PPPoE problems after upgrading from 2.4.2 to 2.4.4



  • Hi,

    I took the plunge today and upgraded from pfSense 2.4.2 to the 2.4.4 release.
    Upgrade process itself went fine but after the reboot my pfSense had no internet connection.

    pfSense box is directly connected with an ethernet cable to the fiber termination point of my provider.
    NIC in the pfSense is an Intel Pro quadport (igb0) and i'm using PPPoE on a vlan from my provider.
    It seems that the ppp-daemon for whatever reason can't reach the upstream provider.

    clog /var/log/ppp.log
    Sep 29 15:30:17 p ppp: process 43663 started, version 5.8 (nobody@pfSense_v2_4_4_amd64-pfSense_v2_4_4-job-04 23:36  4-Sep-2018)
    Sep 29 15:30:17 p ppp: web: web is not running
    Sep 29 15:30:17 p ppp: [wan] Bundle: Interface ng0 created
    Sep 29 15:30:17 p ppp: [wan_link0] Link: OPEN event
    Sep 29 15:30:17 p ppp: [wan_link0] LCP: Open event
    Sep 29 15:30:17 p ppp: [wan_link0] LCP: state change Initial --> Starting
    Sep 29 15:30:17 p ppp: [wan_link0] LCP: LayerStart
    Sep 29 15:30:17 p ppp: [wan_link0] PPPoE: Set PPP-Max-Payload to '1500'
    Sep 29 15:30:17 p ppp: [wan_link0] PPPoE: Connecting to ''
    Sep 29 15:30:26 p ppp: [wan_link0] PPPoE connection timeout after 9 seconds
    Sep 29 15:30:26 p ppp: [wan_link0] Link: DOWN event
    Sep 29 15:30:26 p ppp: [wan_link0] LCP: Down event
    

    Only to repeat the pppoe negotiationg again and again.
    Looking at the logs from before the upgrade it should have looked something like this:

    Sep 27 18:57:08 p ppp: process 5305 started, version 5.8 (nobody@pfSense_v2_4_2_amd64-pfSense_v2_4_2-job-14 18:47 16-Nov-2017)
    Sep 27 18:57:08 p ppp: web: web is not running
    Sep 27 18:57:08 p ppp: [wan] Bundle: Interface ng0 created
    Sep 27 18:57:08 p ppp: [wan_link0] Link: OPEN event
    Sep 27 18:57:08 p ppp: [wan_link0] LCP: Open event
    Sep 27 18:57:08 p ppp: [wan_link0] LCP: state change Initial --> Starting
    Sep 27 18:57:08 p ppp: [wan_link0] LCP: LayerStart
    Sep 27 18:57:08 p ppp: [wan_link0] PPPoE: Set PPP-Max-Payload to '1500'
    Sep 27 18:57:08 p ppp: [wan_link0] PPPoE: Connecting to ''
    Sep 27 18:57:08 p ppp: PPPoE: rec'd ACNAME "x.x.x.x"
    Sep 27 18:57:08 p ppp: [wan_link0] PPPoE: rec'd PPP-Max-Payload '1500'
    Sep 27 18:57:08 p ppp: [wan_link0] PPPoE: connection successful
    

    But i never reach that stage.
    Rolling back to the 2.4.2 release fixes my internet connection and re-upgrading breaks the it again.
    I also tried removing the complete config from the 2.4.4 installation and redo all steps for the pppoe connection but without any luck.

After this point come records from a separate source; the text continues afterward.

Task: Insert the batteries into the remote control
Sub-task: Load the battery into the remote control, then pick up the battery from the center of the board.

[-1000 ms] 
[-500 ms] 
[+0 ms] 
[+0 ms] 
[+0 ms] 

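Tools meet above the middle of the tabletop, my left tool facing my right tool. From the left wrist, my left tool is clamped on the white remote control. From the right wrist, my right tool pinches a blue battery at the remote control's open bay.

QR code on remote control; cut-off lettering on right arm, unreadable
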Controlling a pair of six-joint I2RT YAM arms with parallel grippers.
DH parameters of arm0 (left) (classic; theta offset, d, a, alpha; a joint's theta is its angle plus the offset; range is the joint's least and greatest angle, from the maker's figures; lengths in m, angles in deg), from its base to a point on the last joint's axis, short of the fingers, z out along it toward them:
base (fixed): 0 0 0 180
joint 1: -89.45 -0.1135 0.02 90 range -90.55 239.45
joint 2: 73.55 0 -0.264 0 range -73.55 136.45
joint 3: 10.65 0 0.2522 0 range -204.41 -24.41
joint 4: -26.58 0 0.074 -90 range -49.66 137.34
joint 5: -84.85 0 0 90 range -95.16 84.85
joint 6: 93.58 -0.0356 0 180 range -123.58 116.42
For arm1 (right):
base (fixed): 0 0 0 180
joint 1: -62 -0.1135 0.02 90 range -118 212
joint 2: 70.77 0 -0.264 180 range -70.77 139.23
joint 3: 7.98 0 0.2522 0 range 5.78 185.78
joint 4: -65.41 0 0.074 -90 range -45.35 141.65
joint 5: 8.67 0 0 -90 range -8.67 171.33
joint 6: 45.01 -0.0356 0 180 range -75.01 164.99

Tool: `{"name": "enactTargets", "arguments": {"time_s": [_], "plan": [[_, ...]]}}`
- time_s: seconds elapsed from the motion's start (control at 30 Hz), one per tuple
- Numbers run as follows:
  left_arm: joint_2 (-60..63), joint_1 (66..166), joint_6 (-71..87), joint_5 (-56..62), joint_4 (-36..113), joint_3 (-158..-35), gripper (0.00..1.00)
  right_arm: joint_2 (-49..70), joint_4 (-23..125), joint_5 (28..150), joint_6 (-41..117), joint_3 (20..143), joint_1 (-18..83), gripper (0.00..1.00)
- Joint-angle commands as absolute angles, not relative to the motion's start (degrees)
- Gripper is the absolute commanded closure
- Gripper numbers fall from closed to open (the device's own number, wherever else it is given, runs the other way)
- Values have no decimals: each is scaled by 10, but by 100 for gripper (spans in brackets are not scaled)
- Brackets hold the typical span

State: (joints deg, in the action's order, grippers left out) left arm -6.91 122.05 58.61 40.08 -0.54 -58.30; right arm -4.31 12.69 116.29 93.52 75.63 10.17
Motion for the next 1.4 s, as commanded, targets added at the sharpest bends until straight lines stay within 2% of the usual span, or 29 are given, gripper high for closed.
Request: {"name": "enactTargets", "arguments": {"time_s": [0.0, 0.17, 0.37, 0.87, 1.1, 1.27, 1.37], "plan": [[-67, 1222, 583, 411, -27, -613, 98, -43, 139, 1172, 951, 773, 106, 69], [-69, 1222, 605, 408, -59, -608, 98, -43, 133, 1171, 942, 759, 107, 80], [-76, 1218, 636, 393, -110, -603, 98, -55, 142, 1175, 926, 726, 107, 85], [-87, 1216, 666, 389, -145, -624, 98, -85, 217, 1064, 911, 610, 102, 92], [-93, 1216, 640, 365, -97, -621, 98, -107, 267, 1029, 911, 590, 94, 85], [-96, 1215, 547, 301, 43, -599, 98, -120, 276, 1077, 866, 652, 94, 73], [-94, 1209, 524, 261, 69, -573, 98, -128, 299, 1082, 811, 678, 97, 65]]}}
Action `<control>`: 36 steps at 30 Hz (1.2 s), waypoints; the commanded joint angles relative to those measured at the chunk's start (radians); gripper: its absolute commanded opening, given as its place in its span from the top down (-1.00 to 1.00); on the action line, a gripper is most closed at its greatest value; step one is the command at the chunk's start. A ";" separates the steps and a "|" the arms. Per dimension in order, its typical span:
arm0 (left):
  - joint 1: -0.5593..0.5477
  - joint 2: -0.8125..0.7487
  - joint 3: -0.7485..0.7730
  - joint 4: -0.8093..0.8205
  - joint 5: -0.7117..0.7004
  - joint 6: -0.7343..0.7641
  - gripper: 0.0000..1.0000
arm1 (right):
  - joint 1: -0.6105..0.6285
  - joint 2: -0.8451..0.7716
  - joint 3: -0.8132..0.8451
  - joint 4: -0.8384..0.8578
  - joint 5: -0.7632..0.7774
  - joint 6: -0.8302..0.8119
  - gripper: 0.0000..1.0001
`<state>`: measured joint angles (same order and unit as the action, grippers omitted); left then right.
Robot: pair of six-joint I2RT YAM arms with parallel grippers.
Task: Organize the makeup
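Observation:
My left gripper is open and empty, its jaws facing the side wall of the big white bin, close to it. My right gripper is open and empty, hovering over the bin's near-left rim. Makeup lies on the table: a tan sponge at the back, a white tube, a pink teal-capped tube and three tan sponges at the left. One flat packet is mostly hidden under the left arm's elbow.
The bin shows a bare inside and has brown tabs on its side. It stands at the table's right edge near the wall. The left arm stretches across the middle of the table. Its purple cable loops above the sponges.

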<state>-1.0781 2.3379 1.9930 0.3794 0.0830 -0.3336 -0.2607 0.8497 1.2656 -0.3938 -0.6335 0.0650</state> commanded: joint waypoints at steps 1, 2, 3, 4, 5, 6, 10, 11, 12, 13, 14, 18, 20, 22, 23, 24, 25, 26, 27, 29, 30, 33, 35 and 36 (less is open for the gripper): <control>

    I found this recent bug on the tracker but it seems to have been resolved, so it should not be hitting it.
    https://redmine.pfsense.org/issues/8603

    Does anyone have a tip on how to continue debugging the issue?

    Thanks!
    Peter


  • Netgate Administrator

    Try running at the command line, or in Diag > Command Prompt:
    ifconfig igb0 promisc

    Assming igb0 is parent of the vlan you are running PPPoE on. I saw one other case where that allowed the connection to complete but it's not yet known why.

    Steve



  • Hi Steve,

    Thanks for the suggestion, just tried it but unfortunately same behavior.
    I'm out today but i can make a packet capture tomorrow if that helps debugging?

    -peter


  • Netgate Administrator

    Yes, I would assign the parent interface and then run a packet capture there. You should be able to see both the PPP session and the VLAN tagging in that pcap to check they are correct.

    Steve



  • @pbosgraaf

    I may have the same issue see my post (https://forum.netgate.com/topic/136174/update-to-2-4-4-failed-in-hyper-v-2012r2).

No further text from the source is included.